It was a profitable year.  It didn’t start that way.  We endured the harshest January in years and then Brexit before the market turned upward after the presidential election.  So we rode a bull, but it was a bit like a mechanical bull that did its best to throw you off.  It was also a strong bull, with the total return on the S&P 500 at 11.86% — about half of it coming after the election.

First some long-term perspective.  I was at Lehman Brothers in the summer of 1987 when the Dow reached a peak just above 2700.  It was too high, and crashed.  A generation later, we approached Dow 20,000!  Even before dividends, the market has increased over 7-fold in this period.  The lesson?  Stay the course.  Of course, the other lesson is manage risk – there is no more Lehman Brothers.

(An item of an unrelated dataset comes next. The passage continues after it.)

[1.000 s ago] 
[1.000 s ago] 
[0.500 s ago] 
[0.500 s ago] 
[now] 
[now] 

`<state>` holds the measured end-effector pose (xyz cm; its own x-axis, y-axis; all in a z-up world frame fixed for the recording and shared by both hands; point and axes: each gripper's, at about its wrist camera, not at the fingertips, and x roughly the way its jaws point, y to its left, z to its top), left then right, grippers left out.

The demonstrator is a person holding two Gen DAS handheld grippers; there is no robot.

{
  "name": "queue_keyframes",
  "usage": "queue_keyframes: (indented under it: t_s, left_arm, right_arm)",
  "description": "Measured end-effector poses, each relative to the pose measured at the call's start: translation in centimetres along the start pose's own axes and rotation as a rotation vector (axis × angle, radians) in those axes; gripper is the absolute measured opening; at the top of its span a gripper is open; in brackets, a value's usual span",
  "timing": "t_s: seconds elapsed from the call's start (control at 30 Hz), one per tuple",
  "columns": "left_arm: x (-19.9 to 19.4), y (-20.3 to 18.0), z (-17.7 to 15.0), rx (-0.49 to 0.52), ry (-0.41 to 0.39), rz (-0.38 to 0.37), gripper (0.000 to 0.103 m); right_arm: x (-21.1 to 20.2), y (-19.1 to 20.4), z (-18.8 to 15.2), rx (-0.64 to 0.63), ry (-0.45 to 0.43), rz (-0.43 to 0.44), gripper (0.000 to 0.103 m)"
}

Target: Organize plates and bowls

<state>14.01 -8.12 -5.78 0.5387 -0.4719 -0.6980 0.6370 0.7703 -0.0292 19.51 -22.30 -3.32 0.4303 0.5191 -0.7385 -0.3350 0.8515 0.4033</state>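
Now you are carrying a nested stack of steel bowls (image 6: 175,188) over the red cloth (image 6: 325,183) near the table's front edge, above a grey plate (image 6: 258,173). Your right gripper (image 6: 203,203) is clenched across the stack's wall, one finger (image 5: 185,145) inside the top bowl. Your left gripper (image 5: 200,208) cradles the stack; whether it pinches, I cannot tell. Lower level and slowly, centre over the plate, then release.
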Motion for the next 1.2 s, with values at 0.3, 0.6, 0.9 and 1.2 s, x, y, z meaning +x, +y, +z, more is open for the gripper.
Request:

Arguably there are times when we manage risk too carefully in order preserve capital in down periods.  The concentration in large cap growth stocks had led to both stability and good returns in recent years, but that category lagged this year.  Many active managers had similar results; the average return of all 1,425 large-cap growth blend funds tracked by Morningstar was 3.14% in 2016.  However, the average of all 1,365 large-cap blend funds was 10.27%.  The trend away from large caps was compounded after Election Day, when mid and small cap stocks led the rally.  The cost of regulation is proportionally higher for smaller firms, and investors perceive relief for them in a Trump Administration.

Early in the year, energy prices plunged to their lowest levels in years, dragging down equity markets and leading to predictions of recession.  Particularly due to a sharp selloff in the energy stocks, we started the year behind the 8-ball.  Since mid-year, we’ve done considerably better.  Yet we did not foresee how rapid the rebound would be after the Brexit shock.  The damage was in the Euro and the Pound, not in stocks.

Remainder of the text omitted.